Exercise data:
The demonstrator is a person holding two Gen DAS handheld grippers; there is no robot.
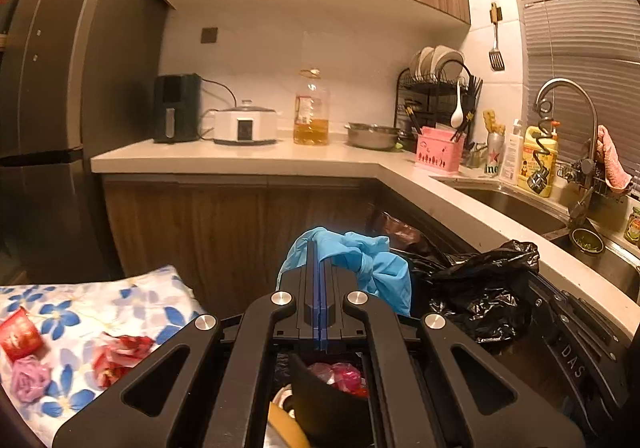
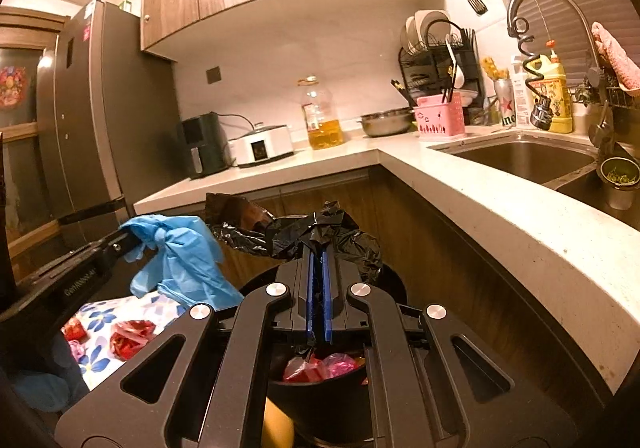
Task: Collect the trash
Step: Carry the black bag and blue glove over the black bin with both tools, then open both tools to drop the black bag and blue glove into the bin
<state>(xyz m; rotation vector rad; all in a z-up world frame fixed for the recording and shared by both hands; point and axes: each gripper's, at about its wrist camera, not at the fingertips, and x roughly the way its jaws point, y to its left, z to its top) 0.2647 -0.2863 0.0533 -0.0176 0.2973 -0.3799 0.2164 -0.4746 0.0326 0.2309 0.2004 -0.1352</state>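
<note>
At frame center, the left gripper (image 1: 322,256) is pinching a blue glove (image 1: 360,264) while the right gripper (image 2: 319,248) is clamping the black bag (image 2: 320,236) over the bin (image 2: 320,404).

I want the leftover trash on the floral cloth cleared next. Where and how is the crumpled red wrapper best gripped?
Grip the crumpled red wrapper across its raised, bunched middle, coming from above with the jaws open wide. It lies loose on the soft floral cloth, so a side approach would likely push it along or snag fabric. The purple wad lies apart to its left, so it should not interfere.
</note>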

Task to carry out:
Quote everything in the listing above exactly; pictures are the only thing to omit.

Written solution:
The demonstrator is a person holding two Gen DAS handheld grippers; there is no robot.
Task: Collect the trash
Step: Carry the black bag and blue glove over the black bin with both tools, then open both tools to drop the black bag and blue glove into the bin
<state>(xyz m; rotation vector rad; all in a z-up world frame fixed for the recording and shared by both hands; point and axes: each gripper's, at about its wrist camera, not at the fingertips, and x roughly the way its jaws point, y to its left, z to its top) 0.2647 -0.2863 0.0533 -0.0176 0.2973 -0.3799 0.2164 -0.4746 0.0326 0.2309 0.2004 -0.1352</state>
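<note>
At frame center, the left gripper (image 1: 322,256) is pinching a blue glove (image 1: 360,264) while the right gripper (image 2: 319,248) is clamping the black bag (image 2: 320,236) over the bin (image 2: 320,404).

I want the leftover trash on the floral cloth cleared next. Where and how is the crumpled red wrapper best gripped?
Grip the crumpled red wrapper across its raised, bunched middle, coming from above with the jaws open wide. It lies loose on the soft floral cloth, so a side approach would likely push it along or snag fabric. The purple wad lies apart to its left, so it should not interfere.
</note>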

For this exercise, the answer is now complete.